Equity markets in the U.S. fell sharply again on Monday, with the S&P 500 off approximately 4.1%. This comes on the heels of a rough stretch last week where the index finished lower by 3.9%, its worst weekly performance in two years. Global markets also have traded lower in sympathy.
Although pinpointing a specific catalyst for a decline is always difficult, it appears investor angst over the recent run-up in bond yields is the key variable. The yield on the 10-year U.S. Treasury note, which started the year at 2.41%, climbed to a roughly four-year high of 2.84% Friday on the prospects for stronger economic growth and higher inflation. This may call into question expectations that the Federal Reserve will raise its policy rate (the federal funds rate) only three times this year.

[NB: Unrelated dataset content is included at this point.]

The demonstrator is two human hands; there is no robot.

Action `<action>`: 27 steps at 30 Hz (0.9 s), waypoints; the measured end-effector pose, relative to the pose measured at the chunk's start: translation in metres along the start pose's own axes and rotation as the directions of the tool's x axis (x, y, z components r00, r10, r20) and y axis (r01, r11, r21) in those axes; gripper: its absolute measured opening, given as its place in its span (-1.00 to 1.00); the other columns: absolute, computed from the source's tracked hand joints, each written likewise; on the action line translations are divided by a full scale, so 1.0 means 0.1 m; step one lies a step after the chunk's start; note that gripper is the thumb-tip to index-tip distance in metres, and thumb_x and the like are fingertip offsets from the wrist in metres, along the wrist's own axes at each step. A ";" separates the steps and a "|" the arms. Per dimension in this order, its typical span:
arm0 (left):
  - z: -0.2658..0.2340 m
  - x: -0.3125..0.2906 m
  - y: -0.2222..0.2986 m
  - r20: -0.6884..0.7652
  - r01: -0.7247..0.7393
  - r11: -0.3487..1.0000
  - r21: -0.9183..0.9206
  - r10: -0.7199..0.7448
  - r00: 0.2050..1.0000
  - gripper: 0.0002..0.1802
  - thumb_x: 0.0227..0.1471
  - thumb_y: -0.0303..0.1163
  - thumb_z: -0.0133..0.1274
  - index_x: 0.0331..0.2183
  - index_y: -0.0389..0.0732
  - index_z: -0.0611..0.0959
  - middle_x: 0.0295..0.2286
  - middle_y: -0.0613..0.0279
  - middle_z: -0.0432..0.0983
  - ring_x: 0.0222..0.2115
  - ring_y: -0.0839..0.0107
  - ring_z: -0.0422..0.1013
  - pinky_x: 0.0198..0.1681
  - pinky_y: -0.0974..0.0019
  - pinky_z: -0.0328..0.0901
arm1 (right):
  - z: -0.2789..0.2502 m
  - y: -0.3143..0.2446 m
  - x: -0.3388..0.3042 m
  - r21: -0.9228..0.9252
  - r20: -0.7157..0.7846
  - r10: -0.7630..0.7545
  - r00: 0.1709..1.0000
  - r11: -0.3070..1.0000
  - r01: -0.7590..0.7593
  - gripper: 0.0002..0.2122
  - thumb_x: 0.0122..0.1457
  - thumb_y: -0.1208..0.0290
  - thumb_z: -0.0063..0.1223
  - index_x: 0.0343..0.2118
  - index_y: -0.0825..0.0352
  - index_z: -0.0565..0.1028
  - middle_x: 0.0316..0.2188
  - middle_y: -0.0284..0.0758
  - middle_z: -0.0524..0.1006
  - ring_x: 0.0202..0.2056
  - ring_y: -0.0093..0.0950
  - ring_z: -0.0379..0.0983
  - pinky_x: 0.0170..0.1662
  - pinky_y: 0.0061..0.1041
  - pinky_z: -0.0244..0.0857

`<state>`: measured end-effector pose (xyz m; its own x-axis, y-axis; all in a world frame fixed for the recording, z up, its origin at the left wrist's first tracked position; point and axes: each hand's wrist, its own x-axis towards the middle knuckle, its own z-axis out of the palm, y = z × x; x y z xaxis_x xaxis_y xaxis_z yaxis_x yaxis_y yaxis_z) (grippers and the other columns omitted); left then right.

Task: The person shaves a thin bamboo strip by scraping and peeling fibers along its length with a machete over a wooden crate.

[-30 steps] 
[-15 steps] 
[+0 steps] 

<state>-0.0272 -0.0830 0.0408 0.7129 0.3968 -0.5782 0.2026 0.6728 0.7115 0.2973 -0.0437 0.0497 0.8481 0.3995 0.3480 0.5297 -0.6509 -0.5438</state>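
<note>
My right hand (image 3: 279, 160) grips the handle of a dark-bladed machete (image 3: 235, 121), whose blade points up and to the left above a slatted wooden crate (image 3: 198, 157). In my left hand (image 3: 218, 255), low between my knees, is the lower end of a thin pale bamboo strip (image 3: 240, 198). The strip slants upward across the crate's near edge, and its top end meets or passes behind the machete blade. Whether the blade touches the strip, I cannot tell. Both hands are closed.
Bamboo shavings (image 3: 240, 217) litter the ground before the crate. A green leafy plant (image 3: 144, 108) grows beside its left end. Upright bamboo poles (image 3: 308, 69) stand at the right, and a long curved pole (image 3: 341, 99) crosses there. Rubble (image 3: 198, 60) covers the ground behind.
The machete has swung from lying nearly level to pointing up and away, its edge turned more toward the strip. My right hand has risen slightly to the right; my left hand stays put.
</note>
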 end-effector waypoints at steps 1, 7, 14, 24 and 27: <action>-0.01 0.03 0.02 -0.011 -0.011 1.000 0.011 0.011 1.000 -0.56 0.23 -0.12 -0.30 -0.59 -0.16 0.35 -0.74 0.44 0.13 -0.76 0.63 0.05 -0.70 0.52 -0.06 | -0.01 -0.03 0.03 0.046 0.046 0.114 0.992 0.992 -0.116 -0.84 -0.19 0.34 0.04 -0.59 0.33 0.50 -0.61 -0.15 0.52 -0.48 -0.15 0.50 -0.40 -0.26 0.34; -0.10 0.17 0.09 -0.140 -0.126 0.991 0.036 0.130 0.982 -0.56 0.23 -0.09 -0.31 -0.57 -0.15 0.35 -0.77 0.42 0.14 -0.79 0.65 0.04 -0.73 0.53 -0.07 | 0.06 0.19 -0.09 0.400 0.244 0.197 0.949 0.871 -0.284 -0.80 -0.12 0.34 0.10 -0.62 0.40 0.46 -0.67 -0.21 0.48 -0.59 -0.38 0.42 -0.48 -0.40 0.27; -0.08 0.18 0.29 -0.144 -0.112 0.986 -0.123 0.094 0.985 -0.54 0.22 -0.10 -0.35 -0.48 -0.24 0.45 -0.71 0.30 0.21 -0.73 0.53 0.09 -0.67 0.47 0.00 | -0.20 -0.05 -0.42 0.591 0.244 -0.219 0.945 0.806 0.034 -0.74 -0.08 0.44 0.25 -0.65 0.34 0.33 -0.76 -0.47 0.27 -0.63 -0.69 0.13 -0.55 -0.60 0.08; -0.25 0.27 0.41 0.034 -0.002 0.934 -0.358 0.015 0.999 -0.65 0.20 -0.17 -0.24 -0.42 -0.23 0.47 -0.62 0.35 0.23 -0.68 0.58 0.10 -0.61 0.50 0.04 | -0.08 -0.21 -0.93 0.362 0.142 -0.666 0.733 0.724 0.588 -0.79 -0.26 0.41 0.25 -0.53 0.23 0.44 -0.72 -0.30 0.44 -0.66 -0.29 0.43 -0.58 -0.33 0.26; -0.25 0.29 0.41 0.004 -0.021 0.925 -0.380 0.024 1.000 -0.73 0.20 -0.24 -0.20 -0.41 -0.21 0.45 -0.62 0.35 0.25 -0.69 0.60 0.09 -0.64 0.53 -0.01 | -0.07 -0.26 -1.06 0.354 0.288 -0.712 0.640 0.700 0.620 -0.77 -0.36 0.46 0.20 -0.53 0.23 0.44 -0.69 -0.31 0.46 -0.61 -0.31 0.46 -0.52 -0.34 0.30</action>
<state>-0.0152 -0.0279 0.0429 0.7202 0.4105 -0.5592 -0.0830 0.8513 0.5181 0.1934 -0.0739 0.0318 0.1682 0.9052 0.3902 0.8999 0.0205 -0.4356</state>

Although such a decline may be disconcerting to investors, it is important to keep the following points in mind:
When looking at a chart of long-term equity market performance, declines like those experienced last week are barely perceptible. Investors should focus on their long-term investing objectives because even if this ends up being the beginning of a meaningful correction, stocks remain the best way for investors to build wealth over time.
If this decline has you questioning your willingness and ability to tolerate a further meaningful drawdown in stock prices, it is important to discuss this with your adviser. A nine-year bull market that has experienced few sizable pullbacks can lull us into complacency with respect to our true risk appetite. It’s not too late to reassess.